I cannot comment on how to generate the Shepherd data.
I am using Shepherd data sourced from
http://www.siliconhill.com.au/shepherd/
If you are lucky enough to live in one of the 8 cities listed, it might be sufficient for your needs.
The gz free-to-air or Foxtel file is zipped in GZip format.
If you live in a timezone which is not in whole hours, I found I had to globally replace all references to " +0930" with "+09:30", otherwise all shows in the epg were wrong by 29 minutes.
If you require the data enhanced with season/episode information then you can try to use the XMLTVDB tool which I am scheduling on a Windows box.

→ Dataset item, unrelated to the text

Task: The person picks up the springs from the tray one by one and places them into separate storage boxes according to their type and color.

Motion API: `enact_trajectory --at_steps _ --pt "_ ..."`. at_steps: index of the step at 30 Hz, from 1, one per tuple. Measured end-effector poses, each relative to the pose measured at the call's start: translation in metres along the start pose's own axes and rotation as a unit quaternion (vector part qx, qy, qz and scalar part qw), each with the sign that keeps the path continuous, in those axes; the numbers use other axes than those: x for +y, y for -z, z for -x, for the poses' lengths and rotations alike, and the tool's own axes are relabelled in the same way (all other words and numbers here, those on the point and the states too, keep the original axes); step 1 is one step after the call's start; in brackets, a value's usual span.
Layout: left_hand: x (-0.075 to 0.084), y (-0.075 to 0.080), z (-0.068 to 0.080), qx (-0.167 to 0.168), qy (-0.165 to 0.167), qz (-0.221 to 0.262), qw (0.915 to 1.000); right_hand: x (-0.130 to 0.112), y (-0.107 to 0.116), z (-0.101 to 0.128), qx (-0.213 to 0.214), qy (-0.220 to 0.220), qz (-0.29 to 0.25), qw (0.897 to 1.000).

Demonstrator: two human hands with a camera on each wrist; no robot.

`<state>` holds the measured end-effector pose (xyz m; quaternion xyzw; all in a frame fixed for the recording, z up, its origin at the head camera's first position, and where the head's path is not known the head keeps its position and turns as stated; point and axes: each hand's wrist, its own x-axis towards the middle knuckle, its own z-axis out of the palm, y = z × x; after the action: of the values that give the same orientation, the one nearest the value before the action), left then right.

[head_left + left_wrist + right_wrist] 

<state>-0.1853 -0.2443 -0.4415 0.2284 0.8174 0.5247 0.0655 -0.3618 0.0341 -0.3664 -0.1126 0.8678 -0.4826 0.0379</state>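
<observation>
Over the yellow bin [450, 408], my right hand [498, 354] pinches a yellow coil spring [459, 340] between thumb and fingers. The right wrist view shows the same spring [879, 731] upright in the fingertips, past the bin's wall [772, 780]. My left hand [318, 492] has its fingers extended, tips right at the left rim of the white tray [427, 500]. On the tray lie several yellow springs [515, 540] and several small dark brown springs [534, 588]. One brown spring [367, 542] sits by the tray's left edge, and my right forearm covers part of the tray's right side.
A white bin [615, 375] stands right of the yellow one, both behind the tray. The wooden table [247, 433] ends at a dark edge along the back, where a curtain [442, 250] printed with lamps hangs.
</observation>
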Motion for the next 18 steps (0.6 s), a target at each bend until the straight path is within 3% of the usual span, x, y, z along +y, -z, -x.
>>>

XMLTVDB takes an XML file and tries to look up the TV show in TVDB.com using fuzzy matching of episode name, dates etc to determine season and episode numbers. It seems to work reasonably well so far.
• Install XMLTVDB from:
http://code.google.com/p/xmltvdb/
but take out any references to the ForTheRecord software from the properties file and configure it to your own watch folder and output destination.
• On some schedule
1. Start up XMLTVDB
2. Download the GZipped XMLTV file
3. Unzip this output.xmltv.gz into the watch folder
4. Give it roughly 10-15 minutes to generate the enhanced xml defined in the xmltvdb properties file
5. If you live in a timezone which is not in whole hours you might need to globally replace the timezone (e.g. replace " +0930" with "+09:30")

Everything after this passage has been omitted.